## Brief
Take the line containing "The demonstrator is" through the last line of the data and retype those lines exactly. Pictures do not belong in the copy.

## Data below
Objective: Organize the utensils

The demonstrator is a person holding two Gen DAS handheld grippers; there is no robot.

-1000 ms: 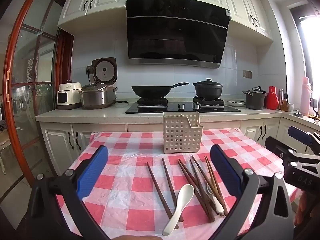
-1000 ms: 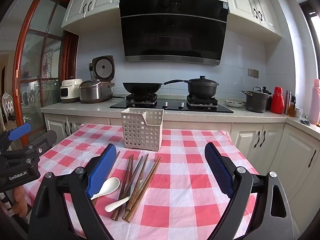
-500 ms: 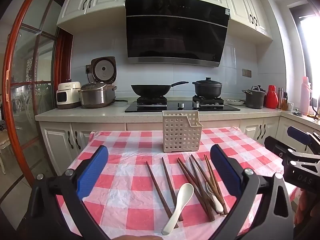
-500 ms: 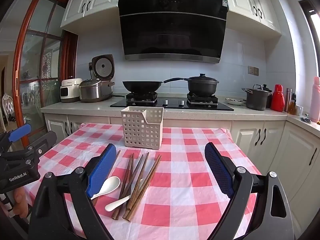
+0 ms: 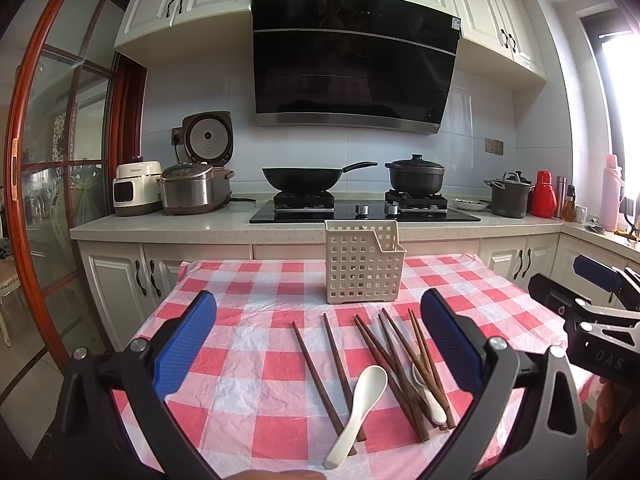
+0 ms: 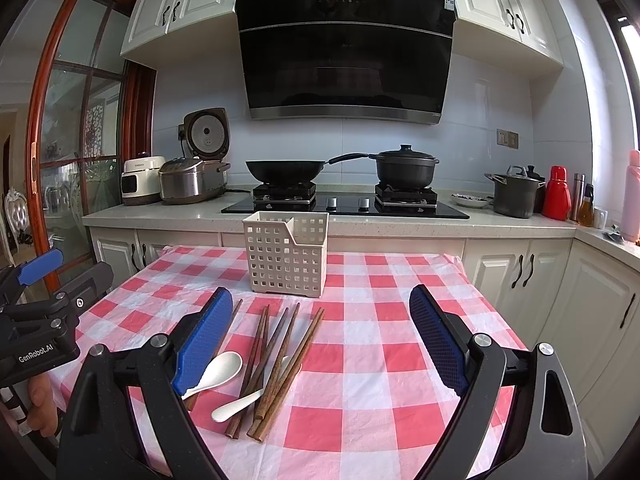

## Output of the task
The demonstrator is a person holding two Gen DAS handheld grippers; there is no robot.

-1000 ms: 
-1000 ms: 
-500 ms: 
-500 ms: 
+0 ms: 
+0 ms: 

There's nothing left to add to the answer.